PHOENIX — Insisting it will be good for young people, a House panel voted Monday to let employers pay students who are part-time workers just two-thirds as much as they do anyone else.
Rep. Travis Grantham, R-Gilbert, said he believes that if companies can pay some of their part-time workers less than the voter-mandated minimum, currently $11 an hour, they will hire more young people. He said the higher wage deters employers from bringing on people and training them.
“Ultimately, if this passes, I believe this will actually increase the number of jobs that are available and get more people in the workforce and help lower that youth unemployment rate,” Grantham said.
And Jon Riches of the Goldwater Institute, told members of the House Committee on Regulatory Affairs that getting someone a first job is important for character development and work ethics.
HB 2523 would say that employers could pay as little as the federal minimum wage, which is $7.25 an hour, to those who are full-time students younger than 22 who are working fewer than 20 hours a week.
Monday’s 4-3 party-line vote by the Republican-controlled committee came despite questions about whether lawmakers even have the power to carve out the exception.
Brenda Munoz Furnish of the William E. Morris Institute for Justice pointed out that Arizona voters created the state’s first minimum wage in 2006. A second public vote in 2016, approved by a nearly 2-1 margin, will boost that to $12 an hour by 2020.
That, she said, means it is subject to the Voter Protection Act, a constitutional provision that bars lawmakers from tinkering with anything voters have approved.
“The Legislature cannot and should not undermine the will of the voters,” Munoz Furnish said.
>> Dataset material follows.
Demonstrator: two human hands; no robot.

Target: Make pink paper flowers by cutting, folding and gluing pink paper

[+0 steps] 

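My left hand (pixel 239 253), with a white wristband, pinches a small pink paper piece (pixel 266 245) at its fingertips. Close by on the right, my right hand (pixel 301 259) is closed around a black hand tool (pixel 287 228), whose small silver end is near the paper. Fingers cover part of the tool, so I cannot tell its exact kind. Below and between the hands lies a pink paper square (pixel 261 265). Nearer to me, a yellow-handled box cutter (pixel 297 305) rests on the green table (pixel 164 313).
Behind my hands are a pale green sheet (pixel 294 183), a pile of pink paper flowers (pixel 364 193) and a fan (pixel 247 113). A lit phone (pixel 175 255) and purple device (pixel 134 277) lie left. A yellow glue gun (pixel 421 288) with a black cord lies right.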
But Riches argued that, technically speaking, nothing in the legislation affects what voters approved. He said both ballot measures simply spelled out how much employers have to pay to their employees.
What it did not do, Riches said, is define who is an “employee.” And, that, he said, allows lawmakers to decide that some people do not fit that definition.
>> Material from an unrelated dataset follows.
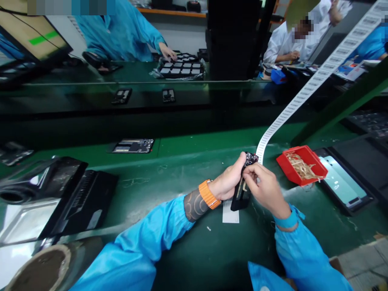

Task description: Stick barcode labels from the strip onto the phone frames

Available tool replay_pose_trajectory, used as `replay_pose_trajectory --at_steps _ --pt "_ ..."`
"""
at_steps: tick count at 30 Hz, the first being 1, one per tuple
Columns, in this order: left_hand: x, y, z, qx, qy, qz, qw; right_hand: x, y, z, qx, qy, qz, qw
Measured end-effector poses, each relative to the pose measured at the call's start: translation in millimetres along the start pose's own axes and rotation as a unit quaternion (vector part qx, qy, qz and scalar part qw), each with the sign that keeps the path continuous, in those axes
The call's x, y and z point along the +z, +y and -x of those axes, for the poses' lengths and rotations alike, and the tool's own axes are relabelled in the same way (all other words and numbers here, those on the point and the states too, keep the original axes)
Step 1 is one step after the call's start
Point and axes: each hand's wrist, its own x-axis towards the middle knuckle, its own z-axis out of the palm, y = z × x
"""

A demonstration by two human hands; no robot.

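Black device [240,196], one, two hands [228,180] [265,189] touching it

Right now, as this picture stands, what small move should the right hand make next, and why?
Probably a gentle press with the right hand on the pale strip: that hand is right beside it, and the left hand grips the black device under it, which should hold steady.
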Motion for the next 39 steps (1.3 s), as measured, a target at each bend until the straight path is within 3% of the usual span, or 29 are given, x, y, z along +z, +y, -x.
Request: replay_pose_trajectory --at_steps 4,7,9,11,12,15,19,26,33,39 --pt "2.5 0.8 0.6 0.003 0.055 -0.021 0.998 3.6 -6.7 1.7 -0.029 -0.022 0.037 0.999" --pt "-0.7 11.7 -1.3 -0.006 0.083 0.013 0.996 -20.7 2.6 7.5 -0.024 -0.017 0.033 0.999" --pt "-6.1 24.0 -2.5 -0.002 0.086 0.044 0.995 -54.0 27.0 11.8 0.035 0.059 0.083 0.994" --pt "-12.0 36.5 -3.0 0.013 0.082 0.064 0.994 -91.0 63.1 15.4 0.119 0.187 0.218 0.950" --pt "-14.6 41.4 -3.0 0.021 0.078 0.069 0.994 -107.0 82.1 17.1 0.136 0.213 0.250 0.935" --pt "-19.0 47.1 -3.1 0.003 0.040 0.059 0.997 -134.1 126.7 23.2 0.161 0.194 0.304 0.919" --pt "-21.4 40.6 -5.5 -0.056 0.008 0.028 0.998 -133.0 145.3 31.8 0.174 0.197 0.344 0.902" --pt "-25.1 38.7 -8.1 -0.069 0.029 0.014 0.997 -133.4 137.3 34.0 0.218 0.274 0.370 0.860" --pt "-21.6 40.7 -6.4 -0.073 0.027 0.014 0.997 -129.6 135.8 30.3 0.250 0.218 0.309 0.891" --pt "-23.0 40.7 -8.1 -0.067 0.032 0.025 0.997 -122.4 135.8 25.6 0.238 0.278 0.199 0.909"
That’s precisely what HB 2523 does, creating a new definition in statute of employment “on a casual basis.”
Anyway, Riches said, the 2016 initiative was dubbed the Fair Wages and Healthy Families Act. That, he said, meant it was being sold to voters as a way of supporting full-time workers.
But Rep. Raquel Terán, D-Phoenix, who worked to get the 2016 initiative approved, said that ignores the fiscal realities of many families.
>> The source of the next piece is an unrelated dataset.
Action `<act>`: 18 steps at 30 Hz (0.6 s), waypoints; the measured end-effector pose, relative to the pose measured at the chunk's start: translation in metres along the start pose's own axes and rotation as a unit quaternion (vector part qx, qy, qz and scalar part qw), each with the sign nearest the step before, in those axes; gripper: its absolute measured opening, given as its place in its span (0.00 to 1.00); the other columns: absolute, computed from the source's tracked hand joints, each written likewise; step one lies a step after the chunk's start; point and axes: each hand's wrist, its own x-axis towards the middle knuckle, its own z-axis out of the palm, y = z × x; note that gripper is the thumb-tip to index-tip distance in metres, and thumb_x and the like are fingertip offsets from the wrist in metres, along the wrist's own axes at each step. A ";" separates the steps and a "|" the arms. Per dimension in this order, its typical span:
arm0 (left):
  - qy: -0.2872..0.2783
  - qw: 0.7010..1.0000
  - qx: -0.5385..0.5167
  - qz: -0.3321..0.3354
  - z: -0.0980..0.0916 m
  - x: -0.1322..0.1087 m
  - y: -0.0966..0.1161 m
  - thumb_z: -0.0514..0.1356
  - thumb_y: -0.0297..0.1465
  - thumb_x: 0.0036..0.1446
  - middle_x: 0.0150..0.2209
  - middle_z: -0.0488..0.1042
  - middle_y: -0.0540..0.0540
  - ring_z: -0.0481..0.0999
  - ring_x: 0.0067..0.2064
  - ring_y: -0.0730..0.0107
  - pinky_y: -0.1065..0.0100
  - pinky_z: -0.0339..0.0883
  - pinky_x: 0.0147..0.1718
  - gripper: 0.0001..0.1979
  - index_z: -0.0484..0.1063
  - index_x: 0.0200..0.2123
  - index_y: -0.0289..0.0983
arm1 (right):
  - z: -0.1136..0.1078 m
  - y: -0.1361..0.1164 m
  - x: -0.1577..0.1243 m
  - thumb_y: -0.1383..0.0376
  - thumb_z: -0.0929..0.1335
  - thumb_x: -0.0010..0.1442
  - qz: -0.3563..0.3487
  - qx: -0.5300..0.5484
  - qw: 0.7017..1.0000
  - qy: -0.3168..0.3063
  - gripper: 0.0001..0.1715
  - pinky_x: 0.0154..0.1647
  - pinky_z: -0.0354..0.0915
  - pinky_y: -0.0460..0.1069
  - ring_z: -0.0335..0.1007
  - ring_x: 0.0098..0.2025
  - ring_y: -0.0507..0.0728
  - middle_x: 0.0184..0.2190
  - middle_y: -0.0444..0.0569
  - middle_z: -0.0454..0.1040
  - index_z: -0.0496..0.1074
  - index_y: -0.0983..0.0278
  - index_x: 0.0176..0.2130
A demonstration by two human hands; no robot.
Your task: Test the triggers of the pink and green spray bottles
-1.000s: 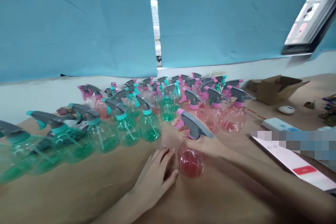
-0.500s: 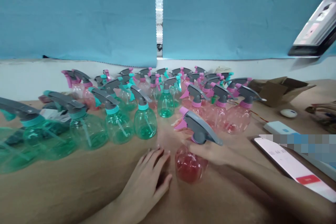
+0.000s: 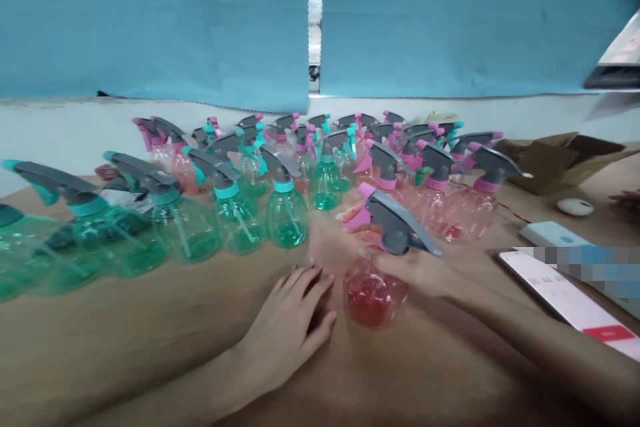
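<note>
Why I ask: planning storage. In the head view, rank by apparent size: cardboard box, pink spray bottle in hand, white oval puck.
1. cardboard box and pink spray bottle: look alike; the bottle is nearer, the box farther and cut off at the edge, so unranked.
2. white oval puck: clearly smallest.

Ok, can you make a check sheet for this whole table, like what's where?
Surface: brown table.
Job's things: pink bottle with a grey sprayer, standing near the front.
Clutter: green bottles in rows at the left, pink bottles at the right; further right, a cardboard box, a white puck and a white card.
Hands: right hand grips the pink bottle below its sprayer; left hand lies flat and open on the table just beside it.
Cables: what looks like a thin red wire by the pink bottles.
Surroundings: blue curtain behind; a screen at top right.
</note>
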 end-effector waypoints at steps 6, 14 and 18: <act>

“I come from a district of the median income being $29,000,” she said. And what that means, Terán told colleagues, is that a student who is working a part-time job while going to school is contributing to the total income of that household, just as much as an adult.
Rep. Amish Shah, D-Phoenix, also questioned why the measure was crafted to exempt part-time workers through age 21, given that the U.S. Constitution considers people to be adults at age 18.
Shah said he was not buying the argument by supporters that lower wages for some is actually good for them.
“If the minimum wage were not there, it is possible that perhaps more people would be employed,” he said.
“However, as a society, we’ve also said that when those wages are set at a certain level it practically allows folks that do apply and get positions to then be able to support themselves and live lives that we feel are adequate for the circumstances,” Shah continued. “So that’s a societal decision that we’ve made.”
And Shah said even if it could be shown the Legislature could redefine who is and is not eligible to be paid the minimum wage, the measure violates the intent of what voters approved.
But Rep. Walt Blackman, R-Snowflake, said he has no problem with the Legislature tinkering with the minimum wage in this way. “It’s government’s job to protect equal opportunity,” he said. “It’s not government’s job to provide equal things.”
The legislation, which now needs approval of the full House, also is being supported by other business groups including the Arizona Chamber of Commerce and Industry and the National Federation of Independent Business.
Both groups opposed the 2006 and 2016 initiatives to pay anyone more than the federal minimum wage, with the chamber even trying to block the voter-approved change through litigation.